The medium we have now is far more flexible and arguably powerful than what writers used to have before. The internet has given us a channel that lets us reach out far easier and with a broader scope than just a decade or two ago, with the audience that truly includes the entire world. It has given us a huge number of places where we can write and display our work, where with the ease of a few clicks and the dancing of our fingers on plastic keys we can share almost anything we desire to the multitude.

It has given us an entire field with which we can freely sow such seeds of writing, for them to grow and be seen by all. Or for them to wither in a brief span of time, choked by the vastness of the field, or dying when they cannot find purchase in deeper ground. The soil I speak of here, of course, is the plethora of internet sites. Blogs of various forms, online journals, networking sites with notes and journal options, virtual galleries and different kinds of information repositories are just some of what we have access to.

The internet and all of these easy-to-access places have spawned a generation or three of communication. But it is also a dangerous place, not in the moral or ethical sense as that is beyond the scope of my current discourse, but in the sense that one might as easily lose one's inspirations and muses as one might find them. It can turn those who were non-writers into writers, giving them the light of the world to feed on. And it can trap those who do write into shallow loops of action/reaction, giving little room for one's writing to truly grow, for any sparks to build up into a real fire of thought.

So we return to the beginning.

By now some may wonder what this entire thing is for, what I'm actually getting at. Or rather, what is it exactly that I am trying to say and I should just cut to the chase and get past all what might seem like dissembling, that I should speak plainly what this entire diatribe is for. Very well.

It obvious that I am supportive of the Internet as a good ground for people to use and write in. I am also one who feeds on the reaction and comments of my peers and friends and on the quick and healthy discussions that arise from our writings that the Internet makes possible. One could also surmise that the lengthy block of text above was an exercise to jog my mind, to warm up, shake off the cobwebs and get the writer's flow going again.

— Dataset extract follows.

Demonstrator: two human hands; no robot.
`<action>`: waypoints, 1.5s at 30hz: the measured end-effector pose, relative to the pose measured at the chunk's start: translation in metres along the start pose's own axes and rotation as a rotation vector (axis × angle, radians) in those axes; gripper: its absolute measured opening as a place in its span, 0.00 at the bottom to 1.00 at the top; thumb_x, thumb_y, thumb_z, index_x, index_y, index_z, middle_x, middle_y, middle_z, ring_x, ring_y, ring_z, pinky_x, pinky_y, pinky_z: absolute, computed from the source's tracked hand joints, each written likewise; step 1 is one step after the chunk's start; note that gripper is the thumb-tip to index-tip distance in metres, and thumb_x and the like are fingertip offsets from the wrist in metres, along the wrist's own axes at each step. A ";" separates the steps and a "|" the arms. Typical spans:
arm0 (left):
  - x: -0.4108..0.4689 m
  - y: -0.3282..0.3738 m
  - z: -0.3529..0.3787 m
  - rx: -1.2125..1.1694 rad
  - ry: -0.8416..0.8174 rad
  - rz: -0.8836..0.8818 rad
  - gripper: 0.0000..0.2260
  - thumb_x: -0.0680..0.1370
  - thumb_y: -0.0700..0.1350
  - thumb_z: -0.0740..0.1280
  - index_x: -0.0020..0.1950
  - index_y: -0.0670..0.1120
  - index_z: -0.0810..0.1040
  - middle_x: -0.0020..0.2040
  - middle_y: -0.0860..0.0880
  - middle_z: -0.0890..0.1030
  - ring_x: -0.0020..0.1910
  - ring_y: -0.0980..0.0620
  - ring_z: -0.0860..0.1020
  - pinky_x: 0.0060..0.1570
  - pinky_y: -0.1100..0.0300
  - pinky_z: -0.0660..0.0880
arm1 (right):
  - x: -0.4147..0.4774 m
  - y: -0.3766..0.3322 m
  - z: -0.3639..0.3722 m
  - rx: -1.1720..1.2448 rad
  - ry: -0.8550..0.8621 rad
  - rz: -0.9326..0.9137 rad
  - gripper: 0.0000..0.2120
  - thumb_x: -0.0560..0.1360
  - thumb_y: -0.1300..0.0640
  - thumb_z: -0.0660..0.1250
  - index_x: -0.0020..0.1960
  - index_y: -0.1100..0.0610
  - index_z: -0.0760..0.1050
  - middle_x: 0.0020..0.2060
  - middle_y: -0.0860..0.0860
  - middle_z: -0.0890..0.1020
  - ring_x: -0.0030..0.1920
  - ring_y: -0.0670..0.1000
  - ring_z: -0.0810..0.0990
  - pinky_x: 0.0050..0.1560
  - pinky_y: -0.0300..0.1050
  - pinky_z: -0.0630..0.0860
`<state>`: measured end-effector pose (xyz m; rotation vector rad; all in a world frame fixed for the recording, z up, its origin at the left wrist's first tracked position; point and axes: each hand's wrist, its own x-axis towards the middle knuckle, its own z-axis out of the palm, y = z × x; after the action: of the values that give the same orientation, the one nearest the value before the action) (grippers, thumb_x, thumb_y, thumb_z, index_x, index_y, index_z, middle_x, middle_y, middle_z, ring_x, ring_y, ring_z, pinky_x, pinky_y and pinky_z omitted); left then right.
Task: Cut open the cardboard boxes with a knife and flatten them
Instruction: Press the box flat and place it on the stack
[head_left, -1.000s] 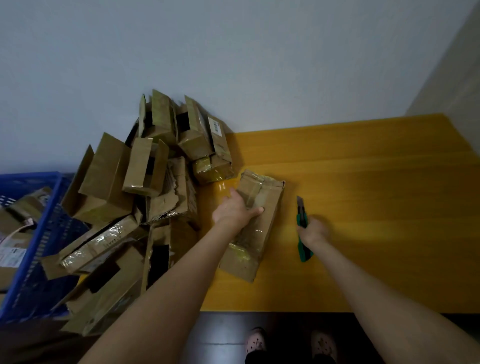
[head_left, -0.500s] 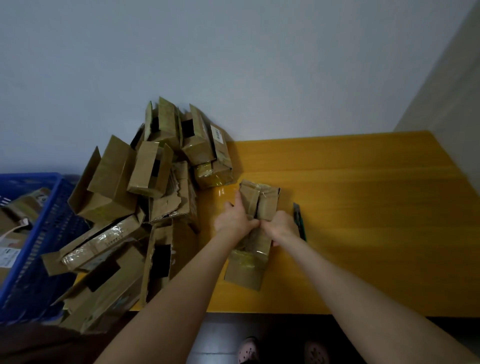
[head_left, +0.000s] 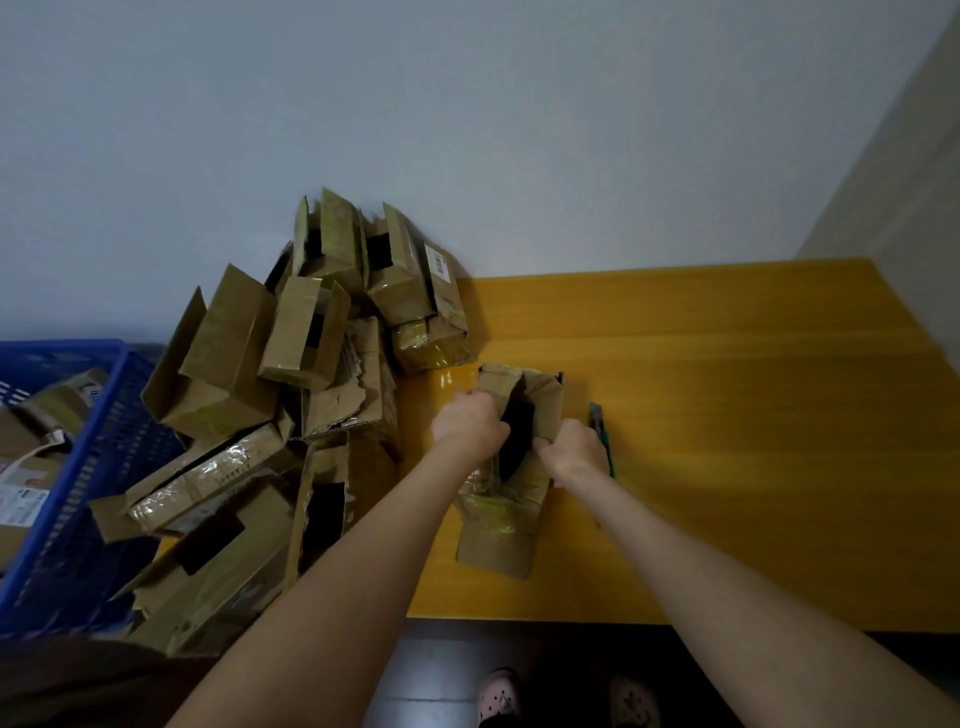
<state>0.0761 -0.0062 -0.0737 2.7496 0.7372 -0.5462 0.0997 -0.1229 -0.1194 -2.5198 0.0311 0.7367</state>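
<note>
A long taped cardboard box (head_left: 501, 525) lies on the yellow table (head_left: 727, 415), its top split open along the middle so a dark gap shows. My left hand (head_left: 467, 423) grips the left flap and my right hand (head_left: 574, 449) grips the right flap, the two pulled apart. A green utility knife (head_left: 602, 431) lies on the table just right of my right hand, partly hidden behind it.
A heap of opened cardboard boxes (head_left: 291, 395) covers the table's left end against the wall. A blue plastic crate (head_left: 78, 493) with more cardboard stands further left. The table's front edge (head_left: 519, 616) runs below my forearms, with my feet on the dark floor.
My right hand let go of the knife, left it on the table and moved to the box. Both hands have since spread the cut top open.
</note>
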 end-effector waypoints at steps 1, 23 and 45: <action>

This writing was also written with a possible audience in mind. This is not hard to tell. But the audience is as much myself as anyone who might read this. It is to me a cautionary tale to be discerning and thoughtful to where I write, to where on the Internet I should roam and attempt to write in, to not allow my writing to be caught up in mediums where I might be unable to pursue or develop the kind of deeper writing or expressions of my thoughts that I would like.

And that is the essence of this piece.

It is also a reminder to be careful of things like Plurk. But that's another entry for another time.